**YOUR TASK**. Nothing is needed except the lines below that run from the one with "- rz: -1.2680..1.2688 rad" through the one with "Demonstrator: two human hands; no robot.", repeated exactly.

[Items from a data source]
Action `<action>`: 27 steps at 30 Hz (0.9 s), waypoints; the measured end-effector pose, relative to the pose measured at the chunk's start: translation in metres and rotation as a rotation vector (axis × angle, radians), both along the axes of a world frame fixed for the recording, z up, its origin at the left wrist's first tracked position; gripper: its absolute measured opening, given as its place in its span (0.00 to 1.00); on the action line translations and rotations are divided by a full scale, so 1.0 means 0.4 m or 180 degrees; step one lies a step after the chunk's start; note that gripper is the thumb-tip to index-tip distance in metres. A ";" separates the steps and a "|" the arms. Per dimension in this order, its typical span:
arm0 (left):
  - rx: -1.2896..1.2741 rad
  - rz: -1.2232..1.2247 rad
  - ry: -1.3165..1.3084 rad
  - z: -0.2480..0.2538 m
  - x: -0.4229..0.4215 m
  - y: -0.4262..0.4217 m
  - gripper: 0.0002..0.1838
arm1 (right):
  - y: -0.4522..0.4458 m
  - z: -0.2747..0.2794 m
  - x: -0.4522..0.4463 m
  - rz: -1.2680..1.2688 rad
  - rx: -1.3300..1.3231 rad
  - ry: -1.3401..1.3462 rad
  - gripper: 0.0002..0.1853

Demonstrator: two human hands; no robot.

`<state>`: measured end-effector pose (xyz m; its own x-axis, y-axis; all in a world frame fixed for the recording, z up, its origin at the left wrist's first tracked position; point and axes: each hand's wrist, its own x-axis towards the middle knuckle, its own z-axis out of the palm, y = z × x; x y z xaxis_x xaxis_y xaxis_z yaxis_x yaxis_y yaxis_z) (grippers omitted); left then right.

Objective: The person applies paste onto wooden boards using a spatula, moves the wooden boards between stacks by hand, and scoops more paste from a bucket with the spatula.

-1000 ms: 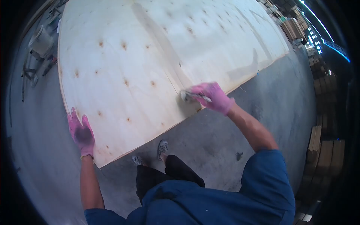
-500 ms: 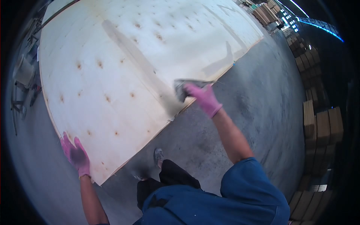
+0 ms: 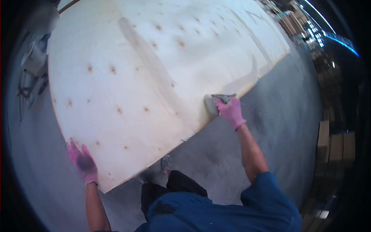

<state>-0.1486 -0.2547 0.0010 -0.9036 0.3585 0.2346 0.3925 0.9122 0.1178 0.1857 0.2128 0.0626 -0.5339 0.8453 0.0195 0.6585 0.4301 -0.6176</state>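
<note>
A large pale plywood sheet (image 3: 154,127) with brown knots and greyish filler bands lies in front of me. My right hand (image 3: 232,113), in a pink glove, is closed around a putty knife (image 3: 211,104) at the near edge of the sheet. The knife's wide blade appears to touch the surface, close to a grey smear. My left hand (image 3: 84,161), also gloved in pink with a dark patch on its back, rests at the sheet's left edge by the near corner. Its fingers are stretched out and the thumb is apart, holding nothing.
Grey concrete floor (image 3: 278,116) runs along the near and right sides of the sheet. Stacks of brown boards (image 3: 335,148) stand at the right. At the left is a pale container (image 3: 34,58) on a metal frame. My shoe (image 3: 165,162) is below the near edge.
My right hand has moved right along the near edge with the putty knife. My left hand stays at the left edge. The view has shifted slightly.
</note>
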 end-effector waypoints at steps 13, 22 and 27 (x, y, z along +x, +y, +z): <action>0.0357 -0.0230 -0.0257 0.014 -0.004 -0.015 0.32 | -0.133 -0.004 -0.308 0.3214 0.1076 -0.0284 0.18; 0.0397 -0.0381 -0.0501 0.040 -0.003 -0.035 0.37 | -0.570 0.042 -0.219 0.1890 0.0466 -0.0251 0.15; 0.0484 -0.1002 -0.0949 0.071 -0.042 -0.125 0.41 | -0.525 0.044 -0.388 -0.0005 -0.1741 0.1516 0.11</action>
<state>-0.1654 -0.3048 0.0295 -0.7922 0.6080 0.0521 0.5764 0.7176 0.3909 0.0305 0.0028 0.0803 -0.5715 0.8014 -0.1762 0.2648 -0.0232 -0.9640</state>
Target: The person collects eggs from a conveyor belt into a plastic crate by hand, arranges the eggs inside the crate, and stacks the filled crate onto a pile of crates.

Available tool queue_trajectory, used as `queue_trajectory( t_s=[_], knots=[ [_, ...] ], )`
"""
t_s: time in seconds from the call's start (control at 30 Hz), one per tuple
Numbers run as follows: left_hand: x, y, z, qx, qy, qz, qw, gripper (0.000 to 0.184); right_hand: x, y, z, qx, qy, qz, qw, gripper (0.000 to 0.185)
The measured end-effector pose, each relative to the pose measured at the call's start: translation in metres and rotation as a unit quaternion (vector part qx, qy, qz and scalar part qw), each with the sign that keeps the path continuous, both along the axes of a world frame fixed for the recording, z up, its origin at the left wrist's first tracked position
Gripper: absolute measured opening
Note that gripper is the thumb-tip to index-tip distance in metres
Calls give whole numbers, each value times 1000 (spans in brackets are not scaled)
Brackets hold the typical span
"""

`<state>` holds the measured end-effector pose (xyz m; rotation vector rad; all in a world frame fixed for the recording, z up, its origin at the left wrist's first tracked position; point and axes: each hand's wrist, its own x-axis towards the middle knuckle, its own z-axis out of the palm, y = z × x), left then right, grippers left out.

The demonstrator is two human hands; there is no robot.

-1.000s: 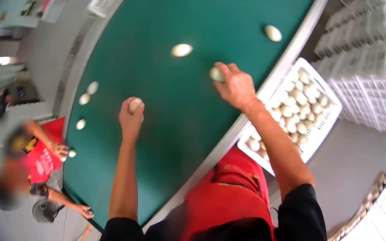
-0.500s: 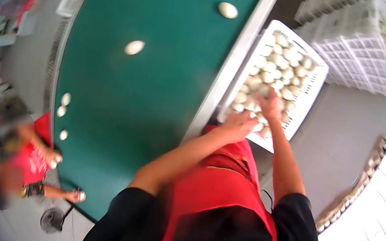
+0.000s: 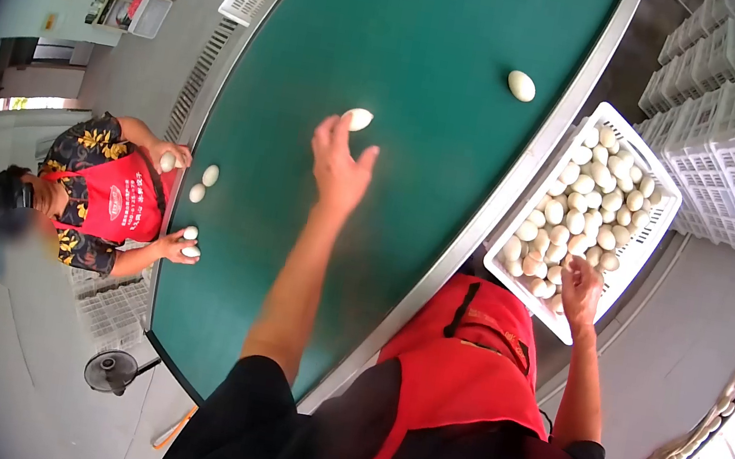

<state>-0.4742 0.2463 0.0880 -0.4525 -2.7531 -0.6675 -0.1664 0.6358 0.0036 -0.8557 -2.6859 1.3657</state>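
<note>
The left hand [image 3: 338, 172] is hovering over the green table [image 3: 405, 235], thumb and fingers standing wide apart around nothing, and an egg [image 3: 361, 120] is lying right at its fingertips; from where I'm standing, I can't tell whether they're touching. Well to its right, the right hand [image 3: 581, 292] is hanging over the crate [image 3: 655, 220]; whether it's holding anything I can't tell. Many eggs [image 3: 600, 175] are already filling the crate beyond that hand, while one loose egg [image 3: 521, 86] is lying to the left hand's right, two more eggs [image 3: 211, 176] to its left
</note>
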Motion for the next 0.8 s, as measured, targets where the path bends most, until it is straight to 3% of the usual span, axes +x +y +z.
queue_trajectory(
  t_s=[0.07,0.2,0.4,0.47,0.53,0.63,0.8],
  knots=[
    [-26,-18,-2,-35,-39,-4,999,70,15,-14,-10,-43,-31,-28,998,33],
    [-56,-33,-12,-91,-136,-13,986,59,20,-38,8,-73,-41,-40,996,28],
    [-68,-22,-5,-62,-187,16,980,49,18,-45,19,-87,-67,-36,993,30],
    [-74,-35,-35,51,-198,-4,979,47,20,-46,18,-94,-49,-56,993,28],
    [-67,-27,-28,155,-207,-24,966,43,13,-49,29,-114,-42,-67,990,27],
    [-42,-2,-9,380,-295,-45,876,43,-1,-56,48,-133,-27,-63,989,27],
    [41,70,46,526,-339,-104,773,52,-34,-61,114,-157,23,9,987,25]
  ],
)
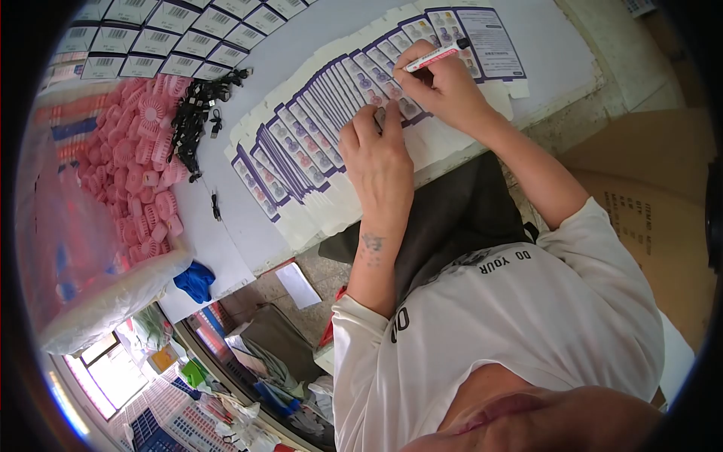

**FINISHED EXERCISE**.
  - rz: -1.2680..1.2688 rad
  - rx: -1.3300..1.3231 rad
  - ry: -1.3401..1.3462 rad
  - gripper: 0.0002..0.1853

Demonstrator: two human hands; no robot.

The answer given above is complete as it stands.